A study conducted by radiologists from Stanford University School of Medicine in Stanford, CA and VA Palo Alto Health Care System in Palo Alto, CA suggest that the new split-bolus (cross sectional imaging) MDCT urography technique used for evaluating urinary tract system lessen both radiation dose and the number of images produced.
"Since CT urography was first conceived, in the late 90s, there have been a multitude of protocols described in the literature.
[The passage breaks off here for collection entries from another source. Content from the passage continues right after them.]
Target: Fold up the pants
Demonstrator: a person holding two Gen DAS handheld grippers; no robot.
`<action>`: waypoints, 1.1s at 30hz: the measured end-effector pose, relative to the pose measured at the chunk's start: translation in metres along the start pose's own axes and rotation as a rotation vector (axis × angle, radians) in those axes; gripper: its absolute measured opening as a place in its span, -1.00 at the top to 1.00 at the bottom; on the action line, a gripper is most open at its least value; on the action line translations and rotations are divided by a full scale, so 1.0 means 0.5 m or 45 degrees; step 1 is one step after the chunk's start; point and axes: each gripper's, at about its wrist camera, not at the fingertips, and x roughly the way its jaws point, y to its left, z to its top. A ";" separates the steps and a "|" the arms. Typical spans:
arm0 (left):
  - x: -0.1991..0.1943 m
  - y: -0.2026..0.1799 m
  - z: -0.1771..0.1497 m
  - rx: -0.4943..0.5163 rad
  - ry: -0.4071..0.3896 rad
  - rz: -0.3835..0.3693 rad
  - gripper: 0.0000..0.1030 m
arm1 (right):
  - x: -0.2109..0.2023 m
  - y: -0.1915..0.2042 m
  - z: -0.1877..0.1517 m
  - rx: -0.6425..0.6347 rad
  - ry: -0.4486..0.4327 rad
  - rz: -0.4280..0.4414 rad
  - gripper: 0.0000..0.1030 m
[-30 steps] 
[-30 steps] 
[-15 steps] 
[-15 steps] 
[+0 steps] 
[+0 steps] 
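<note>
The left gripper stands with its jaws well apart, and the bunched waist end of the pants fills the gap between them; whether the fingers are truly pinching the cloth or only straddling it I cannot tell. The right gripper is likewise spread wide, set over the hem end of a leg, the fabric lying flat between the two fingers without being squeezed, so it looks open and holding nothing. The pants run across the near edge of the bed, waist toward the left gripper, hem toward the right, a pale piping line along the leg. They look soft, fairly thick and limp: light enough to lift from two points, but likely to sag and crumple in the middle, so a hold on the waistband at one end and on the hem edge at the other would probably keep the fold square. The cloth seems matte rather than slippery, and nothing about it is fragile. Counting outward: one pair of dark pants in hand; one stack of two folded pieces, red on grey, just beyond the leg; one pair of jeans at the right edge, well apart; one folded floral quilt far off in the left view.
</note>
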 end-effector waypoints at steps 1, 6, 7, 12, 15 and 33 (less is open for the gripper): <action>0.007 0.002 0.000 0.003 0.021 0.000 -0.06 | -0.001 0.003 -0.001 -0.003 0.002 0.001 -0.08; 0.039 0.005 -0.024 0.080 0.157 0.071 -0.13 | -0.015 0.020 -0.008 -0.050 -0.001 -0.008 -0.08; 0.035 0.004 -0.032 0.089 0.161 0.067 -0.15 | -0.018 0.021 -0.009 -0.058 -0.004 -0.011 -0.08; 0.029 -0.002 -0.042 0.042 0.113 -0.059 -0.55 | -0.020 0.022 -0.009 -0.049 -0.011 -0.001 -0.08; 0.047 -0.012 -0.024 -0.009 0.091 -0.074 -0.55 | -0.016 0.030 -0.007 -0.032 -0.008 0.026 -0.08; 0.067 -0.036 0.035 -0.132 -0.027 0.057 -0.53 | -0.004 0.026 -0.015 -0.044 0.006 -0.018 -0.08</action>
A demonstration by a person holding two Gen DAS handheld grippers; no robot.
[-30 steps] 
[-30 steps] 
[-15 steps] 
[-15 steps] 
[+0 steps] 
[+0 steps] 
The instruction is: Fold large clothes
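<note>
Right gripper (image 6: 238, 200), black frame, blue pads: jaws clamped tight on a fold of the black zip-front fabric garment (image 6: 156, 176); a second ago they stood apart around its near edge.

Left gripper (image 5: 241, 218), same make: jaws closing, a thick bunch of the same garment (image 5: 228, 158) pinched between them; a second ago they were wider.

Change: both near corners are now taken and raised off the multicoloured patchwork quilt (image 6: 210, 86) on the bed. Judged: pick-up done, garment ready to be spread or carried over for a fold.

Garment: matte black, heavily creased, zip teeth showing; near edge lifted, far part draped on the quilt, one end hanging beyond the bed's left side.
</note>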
The vast majority of these protocols entail scanning patients before contrast and at multiple phases after the administration of IV contrast," said Lawrence C. Chow, MD, lead author of the study. "We wanted to show that a similar examination could be achieved with fewer scan acquisitions [meaning potentially less radiation and fewer images] by administering a split-bolus of IV contrast, without sacrificing sensitivity," he said.
The study consisted of 500 patients with possible urinary tract abnormalities who underwent split-bolus CT urography. CT urography identified 100% of pathologically confirmed renal and ureteral malignancies. Fourteen of 19 confirmed cases of uroepithelial neoplasms involving the bladder were found.
"We believe that the use of CT urography results in a simplified diagnostic evaluation for patients with painless hematuria [presence of blood in the urine] and can potentially replace what previously required two studies: traditional excretory urography plus CT, MR or sonography," said Dr. Chow.
CT urography had a sensitivity and specificity of 100% and 99%. It also depicted numerous other congenital and abnormalities of the urinary tract.
"We were impressed with the wide spectrum of abnormalities which we were able to see with CT urography and with the ability of CT urography to detect even very small abnormalities such as papillary necrosis, renal tubular ectasia and very small urothelial tumors," he said.